### WORK TASK
Beginning at the line containing "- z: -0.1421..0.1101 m", repeat each line below exactly up to and including the line containing "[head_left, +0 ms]". Do not repeat the pictures.

### DATA EXCERPT
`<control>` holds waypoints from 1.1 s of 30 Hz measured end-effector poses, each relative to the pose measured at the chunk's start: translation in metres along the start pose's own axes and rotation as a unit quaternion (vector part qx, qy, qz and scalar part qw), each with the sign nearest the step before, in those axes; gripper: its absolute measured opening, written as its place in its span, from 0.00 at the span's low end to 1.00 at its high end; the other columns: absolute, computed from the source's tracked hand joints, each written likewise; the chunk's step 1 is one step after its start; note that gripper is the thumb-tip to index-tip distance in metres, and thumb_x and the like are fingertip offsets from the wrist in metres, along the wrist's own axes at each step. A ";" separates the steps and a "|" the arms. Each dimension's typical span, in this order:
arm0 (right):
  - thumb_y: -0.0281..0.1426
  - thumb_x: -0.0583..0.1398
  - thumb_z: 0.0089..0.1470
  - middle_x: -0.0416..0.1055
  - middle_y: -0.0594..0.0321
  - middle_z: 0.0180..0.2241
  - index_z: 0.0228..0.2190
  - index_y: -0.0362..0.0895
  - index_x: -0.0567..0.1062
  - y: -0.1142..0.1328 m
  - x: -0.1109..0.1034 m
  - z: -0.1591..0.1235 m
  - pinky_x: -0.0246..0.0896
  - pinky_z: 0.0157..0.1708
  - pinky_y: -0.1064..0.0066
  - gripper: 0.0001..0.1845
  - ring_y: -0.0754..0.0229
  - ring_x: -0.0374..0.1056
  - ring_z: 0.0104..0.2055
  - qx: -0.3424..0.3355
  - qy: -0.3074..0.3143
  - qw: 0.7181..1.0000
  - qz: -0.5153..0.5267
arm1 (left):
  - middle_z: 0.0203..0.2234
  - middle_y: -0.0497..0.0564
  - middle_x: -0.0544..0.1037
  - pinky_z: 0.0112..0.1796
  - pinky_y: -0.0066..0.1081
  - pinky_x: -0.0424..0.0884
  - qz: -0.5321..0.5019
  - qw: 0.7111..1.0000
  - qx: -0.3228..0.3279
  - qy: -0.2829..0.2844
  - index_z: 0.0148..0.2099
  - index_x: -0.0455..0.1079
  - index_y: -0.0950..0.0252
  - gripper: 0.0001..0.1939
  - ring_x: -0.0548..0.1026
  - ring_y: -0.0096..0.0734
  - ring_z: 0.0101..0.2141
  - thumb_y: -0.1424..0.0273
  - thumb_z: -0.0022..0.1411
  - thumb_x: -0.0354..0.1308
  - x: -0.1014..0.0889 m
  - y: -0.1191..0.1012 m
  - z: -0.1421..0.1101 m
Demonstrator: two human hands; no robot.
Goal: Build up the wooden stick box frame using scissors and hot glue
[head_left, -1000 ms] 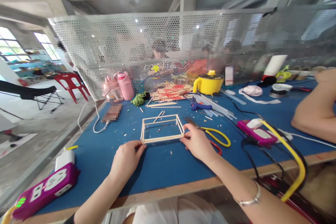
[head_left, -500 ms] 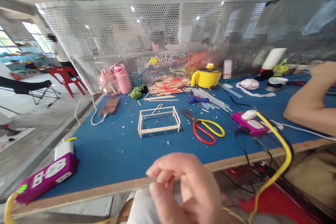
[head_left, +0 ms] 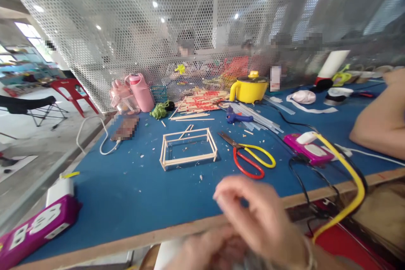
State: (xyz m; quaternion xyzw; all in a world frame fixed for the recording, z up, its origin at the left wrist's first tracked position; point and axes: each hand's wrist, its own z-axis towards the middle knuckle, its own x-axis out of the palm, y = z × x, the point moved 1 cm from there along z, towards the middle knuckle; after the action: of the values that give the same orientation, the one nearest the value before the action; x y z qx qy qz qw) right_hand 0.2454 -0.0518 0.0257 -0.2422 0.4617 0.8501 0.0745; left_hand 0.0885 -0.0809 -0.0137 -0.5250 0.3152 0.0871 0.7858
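Note:
My right hand [head_left: 253,215] is raised over the table's front edge. Its fingers curl round to the thumb with a small gap inside the curl, and nothing shows in them. Below and beside it, my left hand [head_left: 205,249] is smeared by motion at the bottom of the view, its fingers unclear. On the blue table [head_left: 126,206] beyond them stands a box-shaped frame of thin wooden sticks [head_left: 190,160]. Scissors [head_left: 253,158] with one red and one yellow handle lie right of the frame, blades apart. A blue glue gun [head_left: 238,117] rests behind them near clear glue sticks [head_left: 265,120].
Loose wooden sticks [head_left: 202,103] are heaped at the back beside a yellow pot [head_left: 251,89]. Purple power strips [head_left: 41,230] [head_left: 308,149] with cables lie left and right. A phone [head_left: 125,128] is at left. Another person's arm [head_left: 376,114] leans on the table at right.
My right hand has shifted right and slightly up, and its fingertips have come closer to the thumb. My left hand has come into view below it. The camera's view has shifted a little.

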 end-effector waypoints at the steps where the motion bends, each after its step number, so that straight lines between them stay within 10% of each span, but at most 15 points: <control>1: 0.30 0.54 0.56 0.74 0.65 0.26 0.33 0.46 0.71 -0.011 -0.016 0.013 0.62 0.23 0.76 0.05 0.65 0.68 0.24 0.040 -0.029 0.998 -0.027 | 0.20 0.47 0.75 0.23 0.30 0.73 0.001 1.000 0.007 0.009 0.39 0.74 0.56 0.10 0.74 0.30 0.22 0.60 0.58 0.57 -0.008 -0.004 0.005; 3: 0.31 0.54 0.54 0.73 0.65 0.24 0.36 0.45 0.70 -0.035 -0.042 0.045 0.61 0.23 0.75 0.07 0.64 0.68 0.24 0.123 -0.017 0.985 -0.119 | 0.24 0.47 0.77 0.28 0.26 0.73 0.015 1.000 0.023 0.004 0.36 0.74 0.58 0.08 0.75 0.26 0.25 0.65 0.62 0.54 -0.027 -0.009 0.021; 5: 0.31 0.57 0.50 0.71 0.68 0.19 0.33 0.45 0.72 -0.058 -0.054 0.077 0.57 0.20 0.75 0.07 0.64 0.66 0.19 0.226 0.217 0.930 -0.191 | 0.31 0.49 0.79 0.33 0.26 0.73 0.147 0.983 0.105 -0.032 0.41 0.73 0.61 0.09 0.76 0.26 0.30 0.70 0.64 0.51 -0.049 -0.009 0.040; 7: 0.31 0.61 0.43 0.70 0.68 0.16 0.27 0.45 0.74 -0.074 -0.057 0.102 0.55 0.16 0.75 0.05 0.64 0.65 0.16 0.258 0.325 0.890 -0.187 | 0.33 0.50 0.80 0.33 0.26 0.72 0.252 0.944 0.206 -0.055 0.44 0.72 0.61 0.10 0.77 0.28 0.32 0.72 0.63 0.52 -0.069 -0.003 0.053; 10: 0.29 0.62 0.40 0.70 0.68 0.15 0.24 0.46 0.73 -0.085 -0.054 0.120 0.52 0.15 0.76 0.03 0.63 0.65 0.16 0.252 0.348 0.884 -0.183 | 0.29 0.47 0.80 0.28 0.25 0.71 0.326 0.892 0.296 -0.101 0.45 0.72 0.58 0.12 0.76 0.27 0.27 0.72 0.58 0.59 -0.100 0.014 0.059; 14: 0.31 0.62 0.42 0.69 0.68 0.16 0.22 0.46 0.71 -0.091 -0.051 0.119 0.47 0.16 0.74 0.03 0.65 0.61 0.17 0.199 0.283 0.906 -0.245 | 0.24 0.46 0.75 0.20 0.22 0.63 0.246 0.861 0.152 -0.418 0.42 0.73 0.64 0.10 0.67 0.21 0.19 0.75 0.56 0.59 -0.132 0.049 0.057; 16: 0.32 0.62 0.43 0.67 0.69 0.16 0.21 0.46 0.71 -0.094 -0.051 0.115 0.46 0.16 0.74 0.05 0.65 0.59 0.17 0.176 0.265 0.911 -0.261 | 0.24 0.46 0.73 0.21 0.22 0.63 0.164 0.866 0.039 -0.470 0.42 0.72 0.67 0.10 0.66 0.20 0.20 0.73 0.57 0.59 -0.135 0.069 0.059; 20: 0.33 0.63 0.42 0.66 0.71 0.16 0.22 0.47 0.70 -0.098 -0.048 0.108 0.45 0.15 0.74 0.06 0.66 0.58 0.16 0.196 0.295 0.909 -0.220 | 0.29 0.47 0.73 0.24 0.24 0.68 0.097 0.905 -0.057 -0.410 0.46 0.68 0.66 0.13 0.69 0.22 0.23 0.68 0.59 0.57 -0.124 0.092 0.061; 26: 0.34 0.64 0.41 0.66 0.70 0.15 0.19 0.47 0.67 -0.096 -0.054 0.104 0.44 0.15 0.74 0.10 0.65 0.57 0.17 0.232 0.322 0.896 -0.198 | 0.38 0.52 0.73 0.37 0.33 0.72 0.048 0.952 0.015 -0.302 0.52 0.63 0.62 0.15 0.73 0.31 0.34 0.68 0.62 0.54 -0.116 0.084 0.051; 33: 0.38 0.64 0.43 0.67 0.71 0.15 0.25 0.47 0.71 -0.099 -0.043 0.102 0.47 0.15 0.74 0.09 0.65 0.59 0.16 0.240 0.313 0.903 -0.173 | 0.30 0.51 0.71 0.34 0.34 0.67 0.201 0.933 0.097 -0.282 0.34 0.65 0.62 0.08 0.71 0.34 0.32 0.65 0.63 0.50 -0.126 0.076 0.048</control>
State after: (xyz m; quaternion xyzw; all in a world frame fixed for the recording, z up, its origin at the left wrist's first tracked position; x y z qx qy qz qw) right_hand 0.2825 0.0921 0.0187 -0.5467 0.6021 0.5677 0.1276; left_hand -0.0266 0.0188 0.0133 -0.3262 0.1862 0.3567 0.8554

### OUTPUT BELOW
  - z: -0.1421..0.1101 m
Demonstrator: two human hands; no robot.
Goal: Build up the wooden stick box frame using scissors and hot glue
[head_left, -1000 ms] 
[head_left, -500 ms] 
[head_left, +0 ms] 

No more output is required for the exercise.